#### DATA SHOWN ####
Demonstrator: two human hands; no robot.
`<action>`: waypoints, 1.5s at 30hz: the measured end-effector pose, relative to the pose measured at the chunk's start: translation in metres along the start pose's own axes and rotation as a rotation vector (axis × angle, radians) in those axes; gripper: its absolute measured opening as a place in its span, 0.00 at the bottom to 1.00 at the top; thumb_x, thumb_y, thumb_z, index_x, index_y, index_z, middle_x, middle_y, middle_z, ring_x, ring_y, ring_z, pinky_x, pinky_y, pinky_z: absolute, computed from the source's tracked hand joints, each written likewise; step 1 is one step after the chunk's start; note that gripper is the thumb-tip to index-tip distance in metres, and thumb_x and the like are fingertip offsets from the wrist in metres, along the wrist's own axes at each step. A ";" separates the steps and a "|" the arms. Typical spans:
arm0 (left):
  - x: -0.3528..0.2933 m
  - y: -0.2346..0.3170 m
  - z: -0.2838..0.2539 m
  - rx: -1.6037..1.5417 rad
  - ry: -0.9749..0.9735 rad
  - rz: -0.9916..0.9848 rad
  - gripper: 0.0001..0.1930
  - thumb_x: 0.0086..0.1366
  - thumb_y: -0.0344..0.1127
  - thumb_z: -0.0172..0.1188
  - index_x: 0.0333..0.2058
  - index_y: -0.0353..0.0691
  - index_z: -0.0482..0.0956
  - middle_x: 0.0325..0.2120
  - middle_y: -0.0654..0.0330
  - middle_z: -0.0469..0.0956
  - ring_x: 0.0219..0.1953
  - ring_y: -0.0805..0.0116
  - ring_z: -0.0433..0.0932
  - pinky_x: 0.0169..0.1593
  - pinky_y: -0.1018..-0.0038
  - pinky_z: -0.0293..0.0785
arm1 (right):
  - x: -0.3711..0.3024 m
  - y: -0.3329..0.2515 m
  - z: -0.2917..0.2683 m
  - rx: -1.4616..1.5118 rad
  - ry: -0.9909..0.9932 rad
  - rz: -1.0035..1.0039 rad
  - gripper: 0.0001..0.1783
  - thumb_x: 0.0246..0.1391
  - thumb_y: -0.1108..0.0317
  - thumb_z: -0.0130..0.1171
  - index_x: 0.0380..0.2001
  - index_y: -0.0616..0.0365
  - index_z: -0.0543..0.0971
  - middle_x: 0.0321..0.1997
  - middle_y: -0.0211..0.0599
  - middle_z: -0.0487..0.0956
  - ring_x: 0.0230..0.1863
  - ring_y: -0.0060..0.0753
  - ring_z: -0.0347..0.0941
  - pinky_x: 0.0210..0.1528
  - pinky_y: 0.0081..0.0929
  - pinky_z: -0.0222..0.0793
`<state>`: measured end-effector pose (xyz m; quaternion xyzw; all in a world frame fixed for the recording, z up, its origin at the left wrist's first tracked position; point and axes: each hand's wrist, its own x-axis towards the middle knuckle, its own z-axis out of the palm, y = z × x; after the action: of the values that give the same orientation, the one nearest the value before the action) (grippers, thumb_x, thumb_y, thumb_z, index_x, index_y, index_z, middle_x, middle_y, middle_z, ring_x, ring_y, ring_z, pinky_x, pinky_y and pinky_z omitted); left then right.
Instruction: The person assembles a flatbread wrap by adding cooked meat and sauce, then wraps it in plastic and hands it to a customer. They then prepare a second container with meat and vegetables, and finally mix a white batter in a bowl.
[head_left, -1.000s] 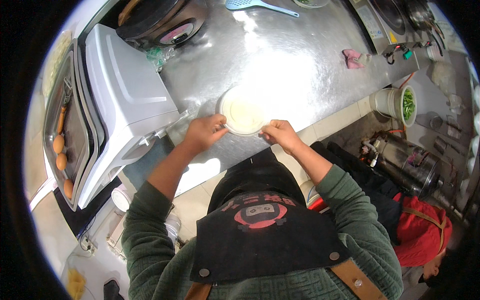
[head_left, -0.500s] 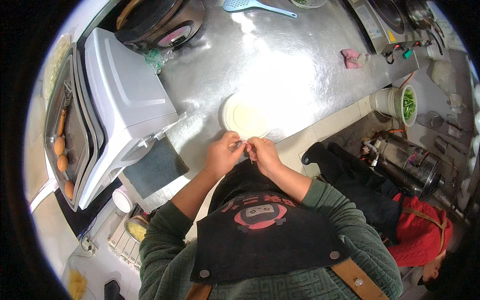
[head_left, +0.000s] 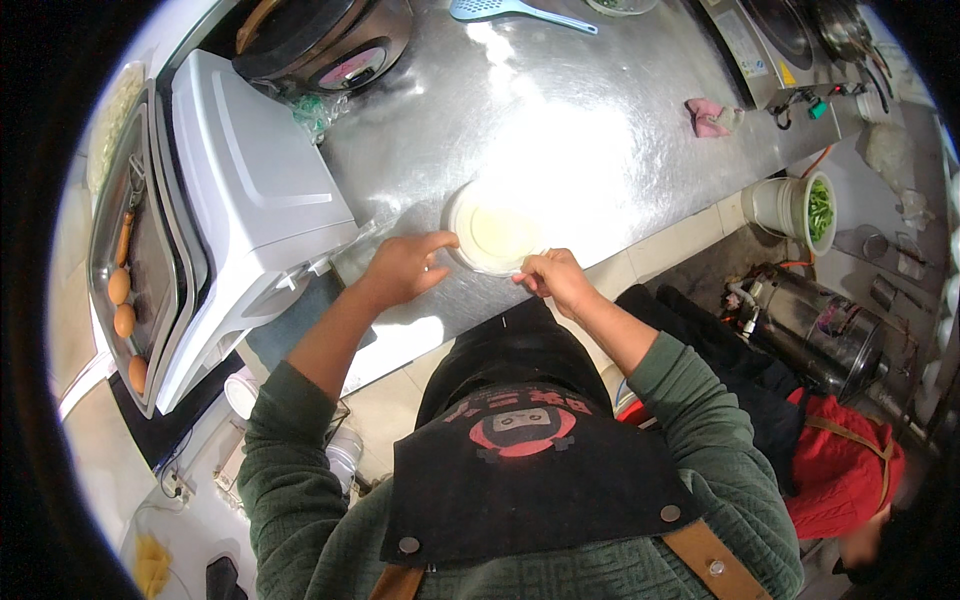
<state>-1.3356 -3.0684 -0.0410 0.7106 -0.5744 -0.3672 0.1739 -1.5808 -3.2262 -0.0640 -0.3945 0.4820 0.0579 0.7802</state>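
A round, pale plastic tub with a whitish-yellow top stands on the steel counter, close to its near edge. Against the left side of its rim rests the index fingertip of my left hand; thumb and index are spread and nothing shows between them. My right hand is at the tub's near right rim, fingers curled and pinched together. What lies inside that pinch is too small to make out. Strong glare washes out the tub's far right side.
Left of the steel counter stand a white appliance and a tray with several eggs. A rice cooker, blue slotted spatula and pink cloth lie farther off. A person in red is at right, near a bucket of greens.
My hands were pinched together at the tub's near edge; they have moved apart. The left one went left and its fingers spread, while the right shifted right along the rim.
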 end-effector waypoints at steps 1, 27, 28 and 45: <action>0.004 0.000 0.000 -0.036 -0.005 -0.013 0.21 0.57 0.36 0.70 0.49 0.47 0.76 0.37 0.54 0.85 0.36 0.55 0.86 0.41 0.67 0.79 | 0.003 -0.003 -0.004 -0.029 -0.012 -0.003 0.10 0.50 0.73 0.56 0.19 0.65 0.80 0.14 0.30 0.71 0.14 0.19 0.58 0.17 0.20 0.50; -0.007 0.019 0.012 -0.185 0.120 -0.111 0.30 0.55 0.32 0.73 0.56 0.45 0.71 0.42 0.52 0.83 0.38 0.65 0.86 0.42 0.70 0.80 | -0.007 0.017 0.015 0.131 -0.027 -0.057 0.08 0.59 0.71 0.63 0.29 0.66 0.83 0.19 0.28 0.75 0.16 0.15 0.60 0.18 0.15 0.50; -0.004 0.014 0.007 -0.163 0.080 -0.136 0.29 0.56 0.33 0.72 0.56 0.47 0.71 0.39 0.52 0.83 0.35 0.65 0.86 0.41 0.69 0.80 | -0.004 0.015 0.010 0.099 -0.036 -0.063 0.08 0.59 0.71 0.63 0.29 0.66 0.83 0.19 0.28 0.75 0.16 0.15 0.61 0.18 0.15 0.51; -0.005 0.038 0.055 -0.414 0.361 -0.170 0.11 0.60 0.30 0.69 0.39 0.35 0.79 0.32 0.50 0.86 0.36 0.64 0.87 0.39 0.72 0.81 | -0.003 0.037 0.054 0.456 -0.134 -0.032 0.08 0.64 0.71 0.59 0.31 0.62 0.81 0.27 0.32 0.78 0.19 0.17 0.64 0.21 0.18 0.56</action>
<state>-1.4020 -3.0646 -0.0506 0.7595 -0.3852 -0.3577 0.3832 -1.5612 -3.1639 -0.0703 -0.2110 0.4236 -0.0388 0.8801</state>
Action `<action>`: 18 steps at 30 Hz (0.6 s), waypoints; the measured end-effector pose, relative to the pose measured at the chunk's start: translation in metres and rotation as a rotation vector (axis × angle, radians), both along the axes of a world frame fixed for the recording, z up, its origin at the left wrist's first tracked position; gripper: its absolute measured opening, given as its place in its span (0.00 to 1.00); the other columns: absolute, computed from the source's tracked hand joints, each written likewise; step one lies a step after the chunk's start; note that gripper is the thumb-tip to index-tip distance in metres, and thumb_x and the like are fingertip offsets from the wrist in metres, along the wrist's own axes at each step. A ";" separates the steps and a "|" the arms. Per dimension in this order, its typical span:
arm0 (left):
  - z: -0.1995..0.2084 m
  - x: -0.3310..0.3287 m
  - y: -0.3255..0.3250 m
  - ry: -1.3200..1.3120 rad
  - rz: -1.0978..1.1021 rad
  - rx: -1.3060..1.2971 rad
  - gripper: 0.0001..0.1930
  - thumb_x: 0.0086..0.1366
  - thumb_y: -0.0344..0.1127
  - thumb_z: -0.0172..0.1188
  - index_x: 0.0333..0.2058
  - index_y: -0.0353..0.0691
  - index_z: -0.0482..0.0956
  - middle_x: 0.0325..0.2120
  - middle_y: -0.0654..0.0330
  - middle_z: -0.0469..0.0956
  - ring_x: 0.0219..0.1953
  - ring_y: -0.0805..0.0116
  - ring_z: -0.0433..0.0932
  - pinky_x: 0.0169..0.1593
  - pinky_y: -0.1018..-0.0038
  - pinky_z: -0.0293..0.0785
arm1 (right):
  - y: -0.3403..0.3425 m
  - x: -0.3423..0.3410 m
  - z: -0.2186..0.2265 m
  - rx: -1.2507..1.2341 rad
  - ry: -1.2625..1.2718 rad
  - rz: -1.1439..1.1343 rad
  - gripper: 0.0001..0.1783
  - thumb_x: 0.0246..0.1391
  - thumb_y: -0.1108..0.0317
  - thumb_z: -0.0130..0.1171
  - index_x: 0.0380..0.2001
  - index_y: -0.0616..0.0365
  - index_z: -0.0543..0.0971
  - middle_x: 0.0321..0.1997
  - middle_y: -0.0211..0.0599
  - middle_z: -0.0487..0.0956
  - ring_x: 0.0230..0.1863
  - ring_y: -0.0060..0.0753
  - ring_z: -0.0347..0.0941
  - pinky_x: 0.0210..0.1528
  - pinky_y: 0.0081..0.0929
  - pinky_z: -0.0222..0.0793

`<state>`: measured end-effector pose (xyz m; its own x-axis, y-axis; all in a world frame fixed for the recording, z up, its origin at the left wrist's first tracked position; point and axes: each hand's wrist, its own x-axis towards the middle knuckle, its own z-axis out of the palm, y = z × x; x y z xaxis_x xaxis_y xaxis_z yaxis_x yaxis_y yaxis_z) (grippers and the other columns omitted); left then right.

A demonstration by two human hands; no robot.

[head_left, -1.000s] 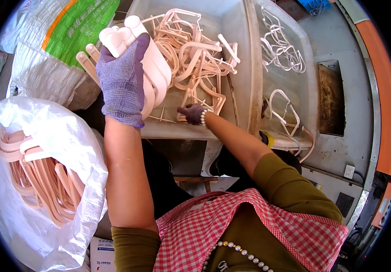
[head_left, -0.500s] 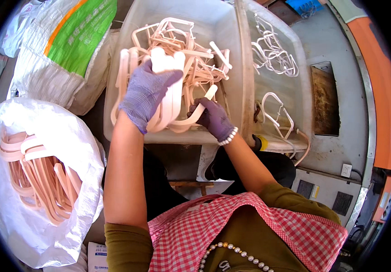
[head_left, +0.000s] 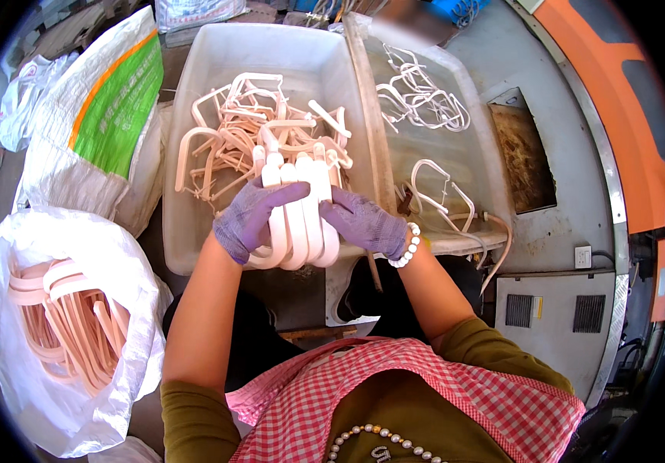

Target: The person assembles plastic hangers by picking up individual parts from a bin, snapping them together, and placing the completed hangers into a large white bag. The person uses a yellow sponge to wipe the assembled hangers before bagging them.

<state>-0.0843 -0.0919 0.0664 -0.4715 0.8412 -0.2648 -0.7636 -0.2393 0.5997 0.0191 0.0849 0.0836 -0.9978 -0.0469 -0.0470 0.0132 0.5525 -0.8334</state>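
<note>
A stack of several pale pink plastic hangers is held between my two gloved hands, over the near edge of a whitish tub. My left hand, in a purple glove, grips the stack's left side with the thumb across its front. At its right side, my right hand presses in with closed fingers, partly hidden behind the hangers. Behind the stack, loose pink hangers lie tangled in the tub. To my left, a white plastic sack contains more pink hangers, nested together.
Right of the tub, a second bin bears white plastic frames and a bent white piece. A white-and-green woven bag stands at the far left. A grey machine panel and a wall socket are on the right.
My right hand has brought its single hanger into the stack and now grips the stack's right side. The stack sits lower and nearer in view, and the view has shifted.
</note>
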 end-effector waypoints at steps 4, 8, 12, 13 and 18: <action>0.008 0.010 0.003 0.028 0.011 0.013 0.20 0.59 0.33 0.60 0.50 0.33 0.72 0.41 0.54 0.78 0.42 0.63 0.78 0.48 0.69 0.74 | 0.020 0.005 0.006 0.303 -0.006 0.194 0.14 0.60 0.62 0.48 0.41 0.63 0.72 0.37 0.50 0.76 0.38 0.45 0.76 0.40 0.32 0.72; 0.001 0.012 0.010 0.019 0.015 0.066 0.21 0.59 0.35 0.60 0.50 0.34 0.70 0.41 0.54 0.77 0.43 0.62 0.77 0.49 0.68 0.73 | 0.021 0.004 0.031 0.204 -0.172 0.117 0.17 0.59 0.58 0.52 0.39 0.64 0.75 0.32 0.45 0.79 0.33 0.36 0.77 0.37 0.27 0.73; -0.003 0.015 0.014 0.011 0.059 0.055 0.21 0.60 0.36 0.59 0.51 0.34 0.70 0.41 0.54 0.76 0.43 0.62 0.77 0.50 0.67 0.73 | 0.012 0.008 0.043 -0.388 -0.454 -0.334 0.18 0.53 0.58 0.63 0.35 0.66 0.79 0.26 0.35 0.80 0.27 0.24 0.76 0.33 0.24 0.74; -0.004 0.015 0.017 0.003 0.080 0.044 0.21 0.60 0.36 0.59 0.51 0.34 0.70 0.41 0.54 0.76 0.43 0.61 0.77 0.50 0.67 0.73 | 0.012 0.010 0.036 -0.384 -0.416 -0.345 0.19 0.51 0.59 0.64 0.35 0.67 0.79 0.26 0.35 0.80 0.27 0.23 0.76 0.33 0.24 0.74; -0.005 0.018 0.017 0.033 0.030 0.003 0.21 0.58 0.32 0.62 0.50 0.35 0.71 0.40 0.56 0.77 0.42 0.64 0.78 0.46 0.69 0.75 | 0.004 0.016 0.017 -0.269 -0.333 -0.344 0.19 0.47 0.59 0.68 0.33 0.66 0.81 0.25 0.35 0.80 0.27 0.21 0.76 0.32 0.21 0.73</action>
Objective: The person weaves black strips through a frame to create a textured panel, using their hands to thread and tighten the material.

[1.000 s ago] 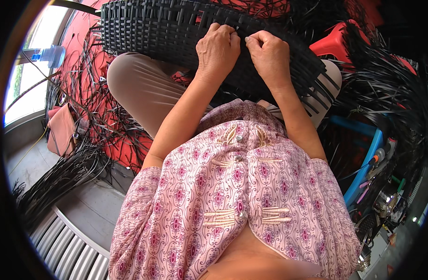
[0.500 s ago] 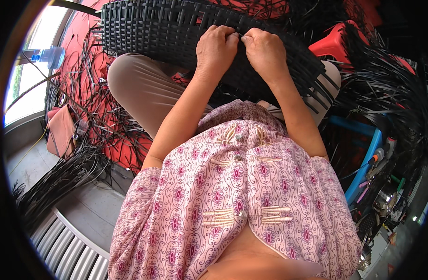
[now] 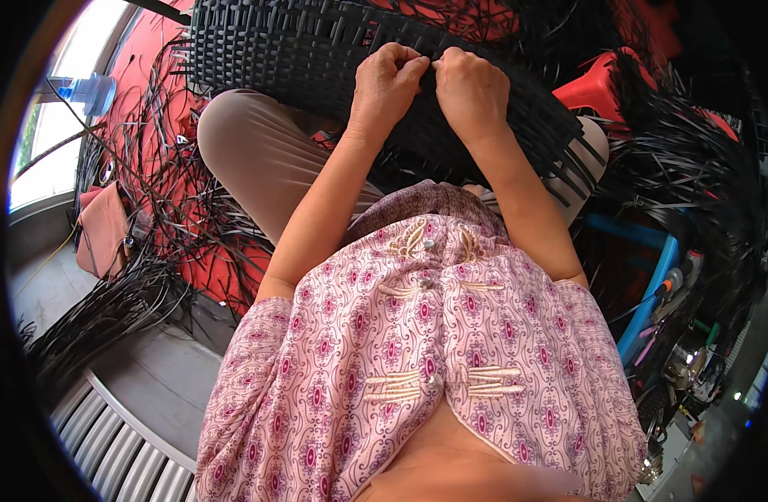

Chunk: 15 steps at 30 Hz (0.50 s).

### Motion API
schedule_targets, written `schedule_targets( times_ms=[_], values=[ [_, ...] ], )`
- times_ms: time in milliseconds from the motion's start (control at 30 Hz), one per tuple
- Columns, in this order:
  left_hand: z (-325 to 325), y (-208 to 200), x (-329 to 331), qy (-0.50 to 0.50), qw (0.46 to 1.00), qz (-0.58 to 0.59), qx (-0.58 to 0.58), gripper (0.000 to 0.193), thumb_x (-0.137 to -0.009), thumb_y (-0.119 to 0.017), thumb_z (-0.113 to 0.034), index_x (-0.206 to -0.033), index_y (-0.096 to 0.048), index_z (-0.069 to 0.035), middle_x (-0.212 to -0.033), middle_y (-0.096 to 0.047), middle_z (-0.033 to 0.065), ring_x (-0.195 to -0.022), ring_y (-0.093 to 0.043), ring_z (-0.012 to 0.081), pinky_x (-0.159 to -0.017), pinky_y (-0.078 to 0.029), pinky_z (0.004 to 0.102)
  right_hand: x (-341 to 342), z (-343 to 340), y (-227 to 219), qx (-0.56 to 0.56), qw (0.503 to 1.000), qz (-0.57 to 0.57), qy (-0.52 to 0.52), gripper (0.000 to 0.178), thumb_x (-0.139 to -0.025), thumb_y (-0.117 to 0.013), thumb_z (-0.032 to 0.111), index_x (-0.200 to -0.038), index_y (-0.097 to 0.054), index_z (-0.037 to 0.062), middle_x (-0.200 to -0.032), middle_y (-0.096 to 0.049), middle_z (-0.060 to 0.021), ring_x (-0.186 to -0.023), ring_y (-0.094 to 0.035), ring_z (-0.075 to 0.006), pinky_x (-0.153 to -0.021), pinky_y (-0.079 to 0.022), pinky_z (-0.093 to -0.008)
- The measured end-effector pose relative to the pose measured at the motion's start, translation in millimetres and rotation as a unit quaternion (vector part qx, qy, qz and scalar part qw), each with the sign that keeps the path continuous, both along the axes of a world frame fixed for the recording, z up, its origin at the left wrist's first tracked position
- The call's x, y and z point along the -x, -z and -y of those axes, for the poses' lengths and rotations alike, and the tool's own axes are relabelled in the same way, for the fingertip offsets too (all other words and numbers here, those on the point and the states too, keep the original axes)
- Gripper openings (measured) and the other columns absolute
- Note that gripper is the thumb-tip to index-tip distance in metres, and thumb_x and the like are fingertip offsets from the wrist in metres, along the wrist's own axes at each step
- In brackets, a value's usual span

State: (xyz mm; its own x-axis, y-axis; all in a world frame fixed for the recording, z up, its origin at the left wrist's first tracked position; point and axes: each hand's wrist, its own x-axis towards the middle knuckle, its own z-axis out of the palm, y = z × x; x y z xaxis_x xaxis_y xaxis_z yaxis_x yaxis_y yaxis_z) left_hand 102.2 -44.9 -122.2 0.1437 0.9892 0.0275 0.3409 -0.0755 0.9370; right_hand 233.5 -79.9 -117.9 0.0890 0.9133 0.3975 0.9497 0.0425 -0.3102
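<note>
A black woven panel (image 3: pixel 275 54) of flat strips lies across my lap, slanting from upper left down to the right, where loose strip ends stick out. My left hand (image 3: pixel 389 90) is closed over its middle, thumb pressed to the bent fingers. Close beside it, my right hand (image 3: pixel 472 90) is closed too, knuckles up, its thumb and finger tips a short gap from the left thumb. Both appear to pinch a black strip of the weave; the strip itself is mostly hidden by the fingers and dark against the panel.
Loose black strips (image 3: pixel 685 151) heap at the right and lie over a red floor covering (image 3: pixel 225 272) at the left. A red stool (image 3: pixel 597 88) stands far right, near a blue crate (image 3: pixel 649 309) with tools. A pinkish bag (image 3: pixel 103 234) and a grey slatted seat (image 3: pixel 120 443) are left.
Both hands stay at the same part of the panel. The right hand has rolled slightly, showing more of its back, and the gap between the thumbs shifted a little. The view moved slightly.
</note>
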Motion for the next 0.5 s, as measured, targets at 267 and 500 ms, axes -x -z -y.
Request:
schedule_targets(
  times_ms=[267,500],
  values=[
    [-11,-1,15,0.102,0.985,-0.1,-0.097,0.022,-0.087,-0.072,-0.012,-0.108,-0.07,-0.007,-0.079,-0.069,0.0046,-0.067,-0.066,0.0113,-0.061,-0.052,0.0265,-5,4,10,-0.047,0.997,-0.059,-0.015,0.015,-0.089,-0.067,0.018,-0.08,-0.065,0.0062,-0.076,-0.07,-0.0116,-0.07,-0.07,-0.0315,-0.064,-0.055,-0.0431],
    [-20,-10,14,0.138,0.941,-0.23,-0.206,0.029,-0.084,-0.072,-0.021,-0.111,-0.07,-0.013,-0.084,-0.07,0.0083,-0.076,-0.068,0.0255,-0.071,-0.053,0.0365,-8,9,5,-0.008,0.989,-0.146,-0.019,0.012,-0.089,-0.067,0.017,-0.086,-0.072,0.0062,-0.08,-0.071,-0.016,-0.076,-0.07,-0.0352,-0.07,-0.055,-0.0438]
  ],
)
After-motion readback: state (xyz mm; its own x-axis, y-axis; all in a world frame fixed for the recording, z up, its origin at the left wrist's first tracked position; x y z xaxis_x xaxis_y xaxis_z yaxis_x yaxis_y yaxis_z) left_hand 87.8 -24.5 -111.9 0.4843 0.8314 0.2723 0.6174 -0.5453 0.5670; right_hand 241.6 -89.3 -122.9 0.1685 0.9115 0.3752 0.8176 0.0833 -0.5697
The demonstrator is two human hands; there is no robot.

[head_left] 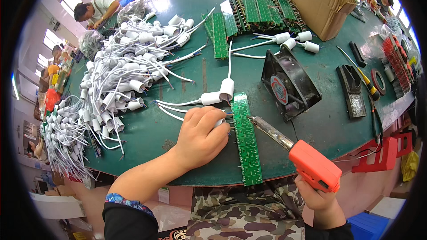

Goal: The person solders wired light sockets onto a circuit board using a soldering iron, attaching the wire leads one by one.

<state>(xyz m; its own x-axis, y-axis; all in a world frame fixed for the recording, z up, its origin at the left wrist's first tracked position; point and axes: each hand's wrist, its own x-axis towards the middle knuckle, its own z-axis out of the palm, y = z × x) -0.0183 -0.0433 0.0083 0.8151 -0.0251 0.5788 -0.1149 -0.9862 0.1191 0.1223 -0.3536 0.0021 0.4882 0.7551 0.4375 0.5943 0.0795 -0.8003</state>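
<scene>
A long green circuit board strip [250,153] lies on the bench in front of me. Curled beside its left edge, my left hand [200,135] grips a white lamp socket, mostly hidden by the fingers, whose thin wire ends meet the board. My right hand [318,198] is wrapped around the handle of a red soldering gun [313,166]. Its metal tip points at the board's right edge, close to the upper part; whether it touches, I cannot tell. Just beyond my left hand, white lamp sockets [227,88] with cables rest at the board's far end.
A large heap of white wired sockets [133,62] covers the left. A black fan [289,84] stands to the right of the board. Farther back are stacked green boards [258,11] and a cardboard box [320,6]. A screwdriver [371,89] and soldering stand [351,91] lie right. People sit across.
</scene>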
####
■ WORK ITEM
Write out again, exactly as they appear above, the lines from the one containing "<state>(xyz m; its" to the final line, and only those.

■ ANSWER BELOW
<state>(xyz m; its own x-axis, y-axis; all in a world frame fixed for the recording, z up, its origin at the left wrist's first tracked position; point and axes: each hand's wrist, its own x-axis towards the middle knuckle, its own z-axis out of the palm, y = z × x) -0.0183 -0.0433 0.0083 0.8151 -0.0251 0.5788 -0.1149 -0.9862 0.1191 0.1223 -0.3536 0.0021 0.4882 0.7551 0.4375 0.5943 0.0795 -0.8003</state>
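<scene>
A long green circuit board strip [250,153] lies on the bench in front of me. Curled beside its left edge, my left hand [200,135] grips a white lamp socket, mostly hidden by the fingers, whose thin wire ends meet the board. My right hand [318,198] is wrapped around the handle of a red soldering gun [313,166]. Its metal tip points at the board's right edge, close to the upper part; whether it touches, I cannot tell. Just beyond my left hand, white lamp sockets [227,88] with cables rest at the board's far end.
A large heap of white wired sockets [133,62] covers the left. A black fan [289,84] stands to the right of the board. Farther back are stacked green boards [258,11] and a cardboard box [320,6]. A screwdriver [371,89] and soldering stand [351,91] lie right. People sit across.
</scene>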

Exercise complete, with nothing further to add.